Handelt es sich dabei noch um den großen 140er? Vielleicht mit TY 141 mit den neuen Klammern?
Oder ist das ein Sondermodell des neuen kleineren Macho?

Besten Dank.


----------



## Uter (6. August 2012)

Afaik gibt keinen großen und kleinen Macho. Unterschiedliche Klammern wären mir auch neu. Es gibt lediglich die normale Version, die Sonderedition mit weißem Lüfter und die vernickelte Version ohne Lüfter (HR-02, nicht Macho).

Dein Link führt zu allen Kühlern, die es bei Alternate gibt.


----------



## linear (6. August 2012)

Thermalright HR-02 Macho 120: Geschrumpfte Variante des beliebten CPU-Kühlers

Diese Klammern dort reichen nicht so weit über den Lüfter hinaus.

Mich wundert nur diese Rev. A?

Besten Dank 

MfG Linear


----------



## Uter (6. August 2012)

Oh, die News hatte ich noch gar nicht gesehen.

Die vernickelte Version trägt wie geschrieben nicht den Namen Macho. Ich würde vermuten, dass die Rev. A die ganz normale Version ist.


----------



## linear (6. August 2012)

Bei dem niedrigen Preis? Naja, wir werden es sehen. Vll. ist es auch nur ein Fehler im Shop. 

Besten Dank.


----------



## Atomtoaster (6. August 2012)

40€ ist doch nen normaler Preis.

Hab für meinen glaube ich 35 bezahlt vor ein paar Monaten.


Ahh hier: http://www.alternate.de/html/product/Thermalright/HR-02_Macho/896000/?


----------



## Eddy@Nanoxia (7. August 2012)

Es gibt aktuell nur zwei Machos.
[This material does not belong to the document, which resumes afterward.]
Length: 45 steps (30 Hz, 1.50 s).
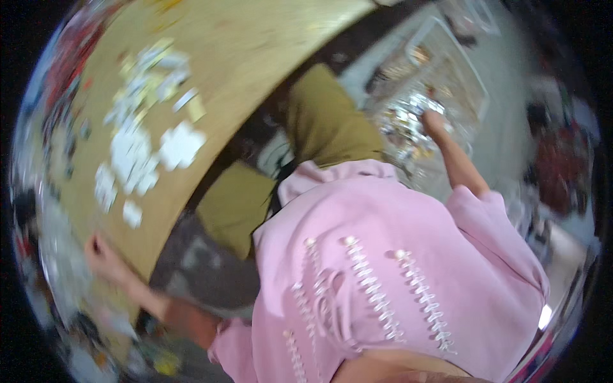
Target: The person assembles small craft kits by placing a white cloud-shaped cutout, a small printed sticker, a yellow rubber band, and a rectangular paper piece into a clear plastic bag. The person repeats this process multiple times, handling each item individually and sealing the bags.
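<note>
At the lower left, by the table's edge, my left hand (107, 260) is closed with curled fingers; whatever may be in it is too blurred to make out. Over on the right, my right hand (433, 120) reaches down to a heap of shiny silver and gold pieces (408, 127), touching its edge. Blur hides how those fingers are set. White flower-shaped cards (133, 156) lie in a loose pile on the wooden table, ahead of my left hand. Beyond them is a scatter of small white and pale yellow pieces (156, 76).
The curved edge of the wooden table (255, 45) runs along my left. A pale plastic tray (483, 89) with clear bags stands to the right, near the shiny heap. Colourful clutter (67, 70) lines the table's far left, and my knees (329, 115) lie between table and tray.
</note>
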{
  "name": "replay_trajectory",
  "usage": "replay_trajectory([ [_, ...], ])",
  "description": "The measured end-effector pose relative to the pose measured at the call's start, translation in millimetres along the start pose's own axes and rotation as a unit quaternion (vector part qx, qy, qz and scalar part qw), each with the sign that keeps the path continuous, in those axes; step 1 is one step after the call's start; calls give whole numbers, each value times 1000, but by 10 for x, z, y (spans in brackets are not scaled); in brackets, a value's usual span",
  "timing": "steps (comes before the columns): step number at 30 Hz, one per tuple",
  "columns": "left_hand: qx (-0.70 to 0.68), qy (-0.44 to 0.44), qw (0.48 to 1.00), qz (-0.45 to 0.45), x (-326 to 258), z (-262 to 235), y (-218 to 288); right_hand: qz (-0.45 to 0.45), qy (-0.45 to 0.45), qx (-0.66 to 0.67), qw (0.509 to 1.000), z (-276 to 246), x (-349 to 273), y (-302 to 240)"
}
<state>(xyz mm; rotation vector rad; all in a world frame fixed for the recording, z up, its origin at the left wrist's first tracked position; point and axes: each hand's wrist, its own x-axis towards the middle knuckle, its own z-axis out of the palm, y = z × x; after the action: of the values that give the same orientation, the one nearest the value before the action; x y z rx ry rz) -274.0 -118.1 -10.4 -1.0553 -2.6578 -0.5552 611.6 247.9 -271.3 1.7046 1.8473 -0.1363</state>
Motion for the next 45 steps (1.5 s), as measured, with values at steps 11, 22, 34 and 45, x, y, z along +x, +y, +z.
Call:
replay_trajectory([
  [11, -24, -11, 1000, -3, 98, 99, 399, 77, 285, 341, 893, -564, -157, -124],
  [22, -416, 31, 906, -78, -405, -111, 1563, -302, 263, 636, 660, -2809, -1471, -2192],
  [34, -340, -108, 923, 143, -929, -283, 2628, -470, -402, 563, 548, -3765, -2469, -3530],
  [45, -411, -163, 893, 80, -1159, -204, 2802, -414, -332, 668, 522, -3606, -2557, -3545],
])
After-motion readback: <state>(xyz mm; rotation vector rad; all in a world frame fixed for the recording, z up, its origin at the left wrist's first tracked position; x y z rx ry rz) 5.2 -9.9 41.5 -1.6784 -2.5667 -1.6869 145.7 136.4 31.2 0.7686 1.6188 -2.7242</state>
Einmal der bekannte und einmal der Macho 120. Letzterer ist kleiner und hat einen 120 mm Lüfter. Der Macho Rev.A ist eine Version die erst noch kommen wird, sich aber nicht großartig vom aktuellen Macho unterscheiden wird. Da ist Alternate einfach ein bisschen zu schnell mit dem reinstellen 
Die vernickelte Version, also der normale Thermalright HR-02 (ohne Zusatz Macho), ist schon  lange EOL und wird demnach schon länger nicht mehr produziert. Es gibt  nur noch vereinzelte Restbestände.


----------



## Sanyassin (7. August 2012)

Macho-Derivate (bisher erhältlich) : 

HR-02 Macho (DER Macho, den die meisten hier kennen und der auch die Awards gewonnen hat)
HR-02 Macho SE - DER Macho in einer Sonderedition mit speziellem schwarz/weissem Lüfter 
HR-02 Macho 120 - Macho ein bisschen kompakter, so dass der Macho in kleineren Gehäusen Einzug halten kann.

Rev. A kommt da nicht vor ... klingt eher nach einer neuen Variante - es sei denn Alternate hat einen Fehler gemacht.


----------



## linear (7. August 2012)

Dann wäre das ja geklärt.
Besten Dank!

Nun ist er aus dem Shop entfernt worden.


----------



## linear (15. August 2012)

Da ist die Auflösung:

Thermalright bringt Revision A des HR-02 Macho: Jetzt mit Schraubendreher und neuem Lüfter


----------